Go through the listing below and output it word for word.

> _Data segment_
▬▬▬
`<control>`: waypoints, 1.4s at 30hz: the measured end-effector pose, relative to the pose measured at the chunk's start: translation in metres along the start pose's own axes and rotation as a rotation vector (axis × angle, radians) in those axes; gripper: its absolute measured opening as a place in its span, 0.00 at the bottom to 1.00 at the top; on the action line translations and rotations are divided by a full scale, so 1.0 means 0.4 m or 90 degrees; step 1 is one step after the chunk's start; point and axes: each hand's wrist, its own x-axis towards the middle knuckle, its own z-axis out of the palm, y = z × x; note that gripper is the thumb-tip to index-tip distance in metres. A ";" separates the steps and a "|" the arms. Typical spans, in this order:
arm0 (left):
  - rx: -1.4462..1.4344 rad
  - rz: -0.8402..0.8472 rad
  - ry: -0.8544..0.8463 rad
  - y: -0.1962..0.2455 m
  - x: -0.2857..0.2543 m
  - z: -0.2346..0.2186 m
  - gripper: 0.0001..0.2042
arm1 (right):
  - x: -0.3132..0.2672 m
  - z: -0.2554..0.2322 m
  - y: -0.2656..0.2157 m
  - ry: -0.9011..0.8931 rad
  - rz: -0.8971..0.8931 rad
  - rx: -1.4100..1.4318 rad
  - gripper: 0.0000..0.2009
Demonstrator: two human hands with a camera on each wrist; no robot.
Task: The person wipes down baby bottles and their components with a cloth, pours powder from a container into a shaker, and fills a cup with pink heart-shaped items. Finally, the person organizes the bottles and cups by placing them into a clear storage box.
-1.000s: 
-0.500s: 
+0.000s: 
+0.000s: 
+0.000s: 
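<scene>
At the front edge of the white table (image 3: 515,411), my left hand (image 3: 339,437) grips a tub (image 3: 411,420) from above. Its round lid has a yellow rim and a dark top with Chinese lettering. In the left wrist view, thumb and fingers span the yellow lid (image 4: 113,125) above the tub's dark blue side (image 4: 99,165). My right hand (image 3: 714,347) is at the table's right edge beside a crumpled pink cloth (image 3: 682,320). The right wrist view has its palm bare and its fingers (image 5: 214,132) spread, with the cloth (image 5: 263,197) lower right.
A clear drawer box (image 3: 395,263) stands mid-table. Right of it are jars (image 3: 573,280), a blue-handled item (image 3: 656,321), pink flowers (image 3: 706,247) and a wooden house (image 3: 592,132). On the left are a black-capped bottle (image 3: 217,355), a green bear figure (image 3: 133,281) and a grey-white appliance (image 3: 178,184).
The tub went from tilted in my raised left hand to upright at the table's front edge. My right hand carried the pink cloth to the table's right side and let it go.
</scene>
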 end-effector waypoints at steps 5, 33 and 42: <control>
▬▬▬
> _Task response_
`<control>`: waypoints, 1.4s at 30hz: the measured end-effector pose, relative to the pose measured at the chunk's start: translation in metres along the start pose's own axes and rotation as a rotation vector (axis × angle, radians) in those axes; gripper: its absolute measured opening as a place in its span, 0.00 at the bottom to 1.00 at the top; on the action line translations and rotations are divided by a full scale, so 1.0 means 0.4 m or 90 degrees; step 1 is one step after the chunk's start; point and axes: each hand's wrist, its own x-axis towards the middle knuckle, its own z-axis out of the palm, y = z × x; note that gripper is the thumb-tip to index-tip distance in metres. A ";" separates the steps and a "|" the arms. Typical spans, in this order:
arm0 (left):
  - rx: -1.4462..1.4344 rad
  - rz: -0.8402..0.8472 rad
  - ry: -0.8544..0.8463 rad
  - y: -0.1962..0.2455 m
  - x: -0.2857..0.2543 m
  - z: -0.2346..0.2186 m
  - gripper: 0.0001..0.2042
arm1 (right):
  - x: -0.3132..0.2672 m
  - z: -0.2554..0.2322 m
  - y: -0.2656..0.2157 m
  - ry: -0.9011..0.8931 rad
  - rz: -0.8971..0.8931 rad
  - rx: -1.4100..1.4318 rad
  - gripper: 0.0000..0.2009
Demonstrator: two human hands with a camera on each wrist; no robot.
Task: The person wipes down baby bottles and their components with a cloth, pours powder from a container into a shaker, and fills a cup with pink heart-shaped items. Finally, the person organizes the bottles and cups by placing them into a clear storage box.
-1.000s: 
-0.500s: 
+0.000s: 
+0.000s: 
+0.000s: 
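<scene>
At the front edge of the white table (image 3: 515,411), my left hand (image 3: 339,437) grips a tub (image 3: 411,420) from above. Its round lid has a yellow rim and a dark top with Chinese lettering. In the left wrist view, thumb and fingers span the yellow lid (image 4: 113,125) above the tub's dark blue side (image 4: 99,165). My right hand (image 3: 714,347) is at the table's right edge beside a crumpled pink cloth (image 3: 682,320). The right wrist view has its palm bare and its fingers (image 5: 214,132) spread, with the cloth (image 5: 263,197) lower right.
A clear drawer box (image 3: 395,263) stands mid-table. Right of it are jars (image 3: 573,280), a blue-handled item (image 3: 656,321), pink flowers (image 3: 706,247) and a wooden house (image 3: 592,132). On the left are a black-capped bottle (image 3: 217,355), a green bear figure (image 3: 133,281) and a grey-white appliance (image 3: 178,184).
The tub went from tilted in my raised left hand to upright at the table's front edge. My right hand carried the pink cloth to the table's right side and let it go.
</scene>
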 end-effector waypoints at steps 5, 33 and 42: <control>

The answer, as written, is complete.